This can get tricky. You need to return ${PIPESTATUS[n]} from the backgrounded job. I do something very similar by creating a function and passing in the command to run as an argument then send the whole thing to the background. NOTE the return statement in the pipe_command() function. This returns the status of $cmd as opposed to your while read line loop. You can background multiple things in a for loop using this technique as well.
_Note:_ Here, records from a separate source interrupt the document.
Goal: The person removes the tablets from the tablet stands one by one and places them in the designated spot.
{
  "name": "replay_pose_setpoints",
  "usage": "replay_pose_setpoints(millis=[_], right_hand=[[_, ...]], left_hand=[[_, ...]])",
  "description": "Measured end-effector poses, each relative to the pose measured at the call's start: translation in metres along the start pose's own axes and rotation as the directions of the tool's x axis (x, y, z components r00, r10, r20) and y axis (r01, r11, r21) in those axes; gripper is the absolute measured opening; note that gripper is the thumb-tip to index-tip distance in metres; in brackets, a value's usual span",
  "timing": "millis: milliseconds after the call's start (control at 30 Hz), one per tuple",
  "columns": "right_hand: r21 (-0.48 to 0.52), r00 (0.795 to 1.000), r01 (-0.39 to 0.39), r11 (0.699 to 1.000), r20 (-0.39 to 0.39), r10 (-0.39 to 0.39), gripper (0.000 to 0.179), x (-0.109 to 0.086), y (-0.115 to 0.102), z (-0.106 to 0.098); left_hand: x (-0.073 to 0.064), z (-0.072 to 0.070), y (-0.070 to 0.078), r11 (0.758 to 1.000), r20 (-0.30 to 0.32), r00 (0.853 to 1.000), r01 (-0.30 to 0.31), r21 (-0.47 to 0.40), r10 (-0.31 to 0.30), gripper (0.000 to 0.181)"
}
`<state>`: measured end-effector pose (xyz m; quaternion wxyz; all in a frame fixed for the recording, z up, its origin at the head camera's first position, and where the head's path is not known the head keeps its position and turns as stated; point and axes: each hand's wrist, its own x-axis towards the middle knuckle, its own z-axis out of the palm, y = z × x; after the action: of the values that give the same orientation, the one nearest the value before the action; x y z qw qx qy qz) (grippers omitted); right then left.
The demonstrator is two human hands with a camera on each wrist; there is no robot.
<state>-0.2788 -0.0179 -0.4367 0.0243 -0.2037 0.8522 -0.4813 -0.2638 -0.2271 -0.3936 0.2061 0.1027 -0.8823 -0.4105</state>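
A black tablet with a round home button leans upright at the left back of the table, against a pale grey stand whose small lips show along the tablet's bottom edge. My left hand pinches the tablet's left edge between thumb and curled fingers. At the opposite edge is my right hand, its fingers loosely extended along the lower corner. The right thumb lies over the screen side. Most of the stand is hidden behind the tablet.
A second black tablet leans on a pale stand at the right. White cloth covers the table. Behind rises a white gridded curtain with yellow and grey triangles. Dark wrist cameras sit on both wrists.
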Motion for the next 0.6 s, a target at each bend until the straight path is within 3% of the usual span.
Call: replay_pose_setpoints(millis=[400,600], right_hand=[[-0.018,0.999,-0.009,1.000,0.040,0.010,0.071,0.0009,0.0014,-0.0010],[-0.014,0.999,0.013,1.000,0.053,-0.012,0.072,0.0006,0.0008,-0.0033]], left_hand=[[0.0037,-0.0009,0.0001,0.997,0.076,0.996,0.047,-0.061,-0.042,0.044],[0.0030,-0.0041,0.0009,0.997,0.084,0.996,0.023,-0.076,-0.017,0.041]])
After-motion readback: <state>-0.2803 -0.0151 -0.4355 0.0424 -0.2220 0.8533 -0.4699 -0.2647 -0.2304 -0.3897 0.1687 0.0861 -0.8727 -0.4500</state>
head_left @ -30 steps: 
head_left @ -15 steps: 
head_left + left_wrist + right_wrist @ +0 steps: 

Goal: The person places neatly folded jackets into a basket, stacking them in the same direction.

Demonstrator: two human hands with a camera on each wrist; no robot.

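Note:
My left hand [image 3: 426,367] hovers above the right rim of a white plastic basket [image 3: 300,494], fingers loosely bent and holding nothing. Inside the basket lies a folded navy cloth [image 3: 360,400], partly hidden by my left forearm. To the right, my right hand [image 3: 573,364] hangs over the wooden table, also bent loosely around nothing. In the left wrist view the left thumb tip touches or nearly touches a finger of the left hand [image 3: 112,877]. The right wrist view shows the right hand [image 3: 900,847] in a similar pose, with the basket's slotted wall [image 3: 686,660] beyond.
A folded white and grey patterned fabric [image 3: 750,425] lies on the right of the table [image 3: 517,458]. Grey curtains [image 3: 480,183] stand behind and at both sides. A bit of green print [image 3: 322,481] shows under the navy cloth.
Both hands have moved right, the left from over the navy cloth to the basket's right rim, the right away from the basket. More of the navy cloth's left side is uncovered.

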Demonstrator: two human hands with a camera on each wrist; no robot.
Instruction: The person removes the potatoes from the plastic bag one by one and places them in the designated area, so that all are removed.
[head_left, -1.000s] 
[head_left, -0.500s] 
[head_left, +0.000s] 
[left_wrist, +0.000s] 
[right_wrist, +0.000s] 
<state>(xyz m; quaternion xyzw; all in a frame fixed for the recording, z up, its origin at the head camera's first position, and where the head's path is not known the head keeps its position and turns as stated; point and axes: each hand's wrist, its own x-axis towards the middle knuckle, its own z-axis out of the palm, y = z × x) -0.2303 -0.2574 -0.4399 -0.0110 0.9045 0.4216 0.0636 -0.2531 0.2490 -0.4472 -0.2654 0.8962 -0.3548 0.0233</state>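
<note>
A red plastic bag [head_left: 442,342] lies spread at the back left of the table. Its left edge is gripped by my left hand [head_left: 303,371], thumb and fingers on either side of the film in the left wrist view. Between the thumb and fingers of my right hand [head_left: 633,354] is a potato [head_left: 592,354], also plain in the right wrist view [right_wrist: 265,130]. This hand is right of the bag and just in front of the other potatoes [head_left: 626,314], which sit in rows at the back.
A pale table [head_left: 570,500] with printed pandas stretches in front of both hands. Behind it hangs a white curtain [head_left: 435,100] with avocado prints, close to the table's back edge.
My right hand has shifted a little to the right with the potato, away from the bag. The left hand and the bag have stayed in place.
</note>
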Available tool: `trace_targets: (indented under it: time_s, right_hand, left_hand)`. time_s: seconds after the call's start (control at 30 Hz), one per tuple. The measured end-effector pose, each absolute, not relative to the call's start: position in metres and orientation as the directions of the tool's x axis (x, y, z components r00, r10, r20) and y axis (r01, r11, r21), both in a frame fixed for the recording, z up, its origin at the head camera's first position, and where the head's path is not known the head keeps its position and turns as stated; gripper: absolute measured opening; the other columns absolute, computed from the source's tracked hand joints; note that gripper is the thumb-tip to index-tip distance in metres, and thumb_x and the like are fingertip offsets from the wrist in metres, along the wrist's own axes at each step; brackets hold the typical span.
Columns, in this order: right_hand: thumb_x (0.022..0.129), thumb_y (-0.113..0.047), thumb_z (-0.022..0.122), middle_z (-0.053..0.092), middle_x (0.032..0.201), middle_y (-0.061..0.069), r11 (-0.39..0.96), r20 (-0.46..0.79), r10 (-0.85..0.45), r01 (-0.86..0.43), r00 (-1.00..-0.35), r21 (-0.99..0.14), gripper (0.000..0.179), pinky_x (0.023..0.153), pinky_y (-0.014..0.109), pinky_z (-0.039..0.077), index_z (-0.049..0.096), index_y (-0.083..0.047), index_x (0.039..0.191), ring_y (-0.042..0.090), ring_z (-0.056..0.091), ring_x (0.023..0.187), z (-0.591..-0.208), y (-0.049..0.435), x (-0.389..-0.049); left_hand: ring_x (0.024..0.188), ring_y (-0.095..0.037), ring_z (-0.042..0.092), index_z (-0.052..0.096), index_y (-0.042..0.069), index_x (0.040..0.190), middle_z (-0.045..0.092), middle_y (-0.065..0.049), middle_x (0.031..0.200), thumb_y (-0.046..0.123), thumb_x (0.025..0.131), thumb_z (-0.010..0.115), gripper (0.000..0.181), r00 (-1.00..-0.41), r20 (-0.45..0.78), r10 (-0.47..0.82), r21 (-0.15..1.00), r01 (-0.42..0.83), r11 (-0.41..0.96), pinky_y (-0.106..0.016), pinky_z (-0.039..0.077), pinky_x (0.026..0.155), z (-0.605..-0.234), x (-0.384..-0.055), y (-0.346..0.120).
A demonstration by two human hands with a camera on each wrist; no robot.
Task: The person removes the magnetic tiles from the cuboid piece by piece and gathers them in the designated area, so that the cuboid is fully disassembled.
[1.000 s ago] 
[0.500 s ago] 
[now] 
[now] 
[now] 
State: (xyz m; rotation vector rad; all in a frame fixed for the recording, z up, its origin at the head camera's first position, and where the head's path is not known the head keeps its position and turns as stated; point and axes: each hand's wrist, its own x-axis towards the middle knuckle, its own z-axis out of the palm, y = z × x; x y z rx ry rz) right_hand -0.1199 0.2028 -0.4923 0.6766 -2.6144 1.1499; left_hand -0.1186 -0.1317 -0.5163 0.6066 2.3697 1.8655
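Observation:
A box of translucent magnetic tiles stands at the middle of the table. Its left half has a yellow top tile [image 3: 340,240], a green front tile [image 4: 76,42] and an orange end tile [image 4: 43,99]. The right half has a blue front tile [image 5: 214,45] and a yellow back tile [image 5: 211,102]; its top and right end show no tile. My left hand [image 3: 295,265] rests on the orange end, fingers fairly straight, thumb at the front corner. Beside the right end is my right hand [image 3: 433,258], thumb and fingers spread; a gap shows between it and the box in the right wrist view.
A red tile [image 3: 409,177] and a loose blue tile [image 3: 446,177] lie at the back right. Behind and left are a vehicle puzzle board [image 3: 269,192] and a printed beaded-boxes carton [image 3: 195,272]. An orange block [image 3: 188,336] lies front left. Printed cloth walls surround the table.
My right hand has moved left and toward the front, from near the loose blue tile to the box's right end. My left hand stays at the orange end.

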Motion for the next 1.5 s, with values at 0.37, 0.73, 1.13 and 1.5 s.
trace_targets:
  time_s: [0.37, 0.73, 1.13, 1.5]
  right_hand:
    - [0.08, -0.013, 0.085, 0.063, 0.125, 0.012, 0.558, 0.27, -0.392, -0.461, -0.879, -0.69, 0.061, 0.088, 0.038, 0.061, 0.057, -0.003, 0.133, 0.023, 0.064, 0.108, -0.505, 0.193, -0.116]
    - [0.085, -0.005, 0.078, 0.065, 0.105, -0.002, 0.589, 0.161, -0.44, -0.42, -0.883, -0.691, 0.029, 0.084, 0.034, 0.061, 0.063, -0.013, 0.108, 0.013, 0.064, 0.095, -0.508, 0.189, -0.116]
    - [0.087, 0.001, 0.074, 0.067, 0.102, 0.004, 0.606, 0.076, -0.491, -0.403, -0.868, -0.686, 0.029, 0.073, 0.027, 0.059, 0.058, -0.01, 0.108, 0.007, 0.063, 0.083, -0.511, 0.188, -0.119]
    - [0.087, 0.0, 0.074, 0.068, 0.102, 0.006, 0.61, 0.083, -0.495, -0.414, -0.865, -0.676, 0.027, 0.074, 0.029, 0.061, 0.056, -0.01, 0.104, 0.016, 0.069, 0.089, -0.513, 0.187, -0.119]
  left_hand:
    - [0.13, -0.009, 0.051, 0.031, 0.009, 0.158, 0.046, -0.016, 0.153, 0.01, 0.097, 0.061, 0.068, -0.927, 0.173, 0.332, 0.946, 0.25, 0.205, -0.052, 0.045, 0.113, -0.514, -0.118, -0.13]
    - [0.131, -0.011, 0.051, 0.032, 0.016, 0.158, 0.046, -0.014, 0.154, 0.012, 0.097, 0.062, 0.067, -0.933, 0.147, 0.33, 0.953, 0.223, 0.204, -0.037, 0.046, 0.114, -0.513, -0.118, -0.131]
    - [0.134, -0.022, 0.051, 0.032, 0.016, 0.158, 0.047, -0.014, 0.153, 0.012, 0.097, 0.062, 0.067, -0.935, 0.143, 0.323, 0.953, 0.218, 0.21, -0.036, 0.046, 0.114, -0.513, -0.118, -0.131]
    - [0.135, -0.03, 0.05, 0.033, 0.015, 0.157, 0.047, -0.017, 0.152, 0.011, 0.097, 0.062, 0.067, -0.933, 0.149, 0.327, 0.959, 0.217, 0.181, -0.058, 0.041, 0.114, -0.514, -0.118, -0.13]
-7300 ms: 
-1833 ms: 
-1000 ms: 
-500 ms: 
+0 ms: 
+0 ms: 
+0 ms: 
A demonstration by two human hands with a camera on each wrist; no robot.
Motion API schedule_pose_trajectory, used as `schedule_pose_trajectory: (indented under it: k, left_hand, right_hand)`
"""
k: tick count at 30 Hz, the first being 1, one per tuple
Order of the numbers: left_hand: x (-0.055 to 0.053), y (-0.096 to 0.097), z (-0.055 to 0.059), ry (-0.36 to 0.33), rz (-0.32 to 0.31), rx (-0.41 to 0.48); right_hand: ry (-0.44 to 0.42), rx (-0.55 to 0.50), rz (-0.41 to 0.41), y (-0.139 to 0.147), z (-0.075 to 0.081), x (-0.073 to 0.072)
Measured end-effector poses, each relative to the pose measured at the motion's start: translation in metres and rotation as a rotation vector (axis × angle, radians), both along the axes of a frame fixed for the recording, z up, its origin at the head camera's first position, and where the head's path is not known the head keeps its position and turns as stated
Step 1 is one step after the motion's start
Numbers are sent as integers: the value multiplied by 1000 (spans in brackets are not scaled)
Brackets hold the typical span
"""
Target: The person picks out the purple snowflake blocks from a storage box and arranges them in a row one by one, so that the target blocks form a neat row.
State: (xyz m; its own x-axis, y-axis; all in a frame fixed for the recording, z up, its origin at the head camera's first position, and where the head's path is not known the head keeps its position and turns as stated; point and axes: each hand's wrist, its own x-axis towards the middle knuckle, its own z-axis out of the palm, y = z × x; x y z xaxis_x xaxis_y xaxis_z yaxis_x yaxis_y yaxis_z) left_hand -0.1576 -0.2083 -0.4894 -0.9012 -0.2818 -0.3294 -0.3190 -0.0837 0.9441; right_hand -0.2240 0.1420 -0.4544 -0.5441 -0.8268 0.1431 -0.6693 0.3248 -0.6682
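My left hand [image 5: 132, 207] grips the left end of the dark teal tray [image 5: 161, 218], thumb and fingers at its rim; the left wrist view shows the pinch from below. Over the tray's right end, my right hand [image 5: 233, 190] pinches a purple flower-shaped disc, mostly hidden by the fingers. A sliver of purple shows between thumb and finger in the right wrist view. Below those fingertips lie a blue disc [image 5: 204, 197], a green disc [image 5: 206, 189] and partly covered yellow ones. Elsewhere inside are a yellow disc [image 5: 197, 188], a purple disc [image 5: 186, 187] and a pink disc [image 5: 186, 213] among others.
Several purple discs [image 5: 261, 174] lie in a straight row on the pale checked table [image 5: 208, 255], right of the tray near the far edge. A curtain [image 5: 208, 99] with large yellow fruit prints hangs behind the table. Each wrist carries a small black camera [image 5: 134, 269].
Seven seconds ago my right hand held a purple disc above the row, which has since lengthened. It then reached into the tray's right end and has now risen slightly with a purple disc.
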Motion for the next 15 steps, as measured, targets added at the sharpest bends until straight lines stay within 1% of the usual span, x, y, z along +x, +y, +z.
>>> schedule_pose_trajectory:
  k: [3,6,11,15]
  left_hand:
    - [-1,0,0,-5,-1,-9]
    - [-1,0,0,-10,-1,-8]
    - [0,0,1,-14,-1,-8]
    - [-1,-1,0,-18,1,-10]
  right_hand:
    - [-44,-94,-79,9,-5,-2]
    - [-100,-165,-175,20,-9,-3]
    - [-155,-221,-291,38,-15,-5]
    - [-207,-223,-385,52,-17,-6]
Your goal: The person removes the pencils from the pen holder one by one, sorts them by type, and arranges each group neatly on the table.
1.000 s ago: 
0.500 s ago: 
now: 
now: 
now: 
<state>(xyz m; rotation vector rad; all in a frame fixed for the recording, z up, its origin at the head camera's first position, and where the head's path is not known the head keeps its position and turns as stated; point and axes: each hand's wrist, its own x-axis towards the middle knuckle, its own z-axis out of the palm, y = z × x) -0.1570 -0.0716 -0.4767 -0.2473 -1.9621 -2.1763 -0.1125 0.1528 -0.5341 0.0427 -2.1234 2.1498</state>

Hope this helps.
Example:
#! /bin/bash
main()
{
pids=""
myprocess="ssh user@node /bin/bash /etc/init.d/process start"
pipe_command "$myprocess" &
pids+="$! "
watch_pids "$pids"
}
pipe_command()
{
cmd="$1"
$cmd 2>&1 | \
while read line; do
logger -t mytag -p user.err $line
done
return ${PIPESTATUS[0]}
}
watch_pids()
{
pids="$1"
for pid in $pids; do
wait $pid
if [ $? -ne 0 ]; then
logger -t ${tag} -p user.error "CANNOT START (exit code: $?)"
return 2
fi
done
}
main $@
Or perhaps more simply put to your example:
myprocess | while read line; do logger -t mytag -p user.err $line; done ; return ${PIPESTATUS[0]} &
wait
status=$?
if [ $status -ne 0 ]; then
logger -t ${tag} -p user.error "CANNOT START (exit code: $status)"
fi
PIPESTATUSapplies to the most recent foreground pipeline.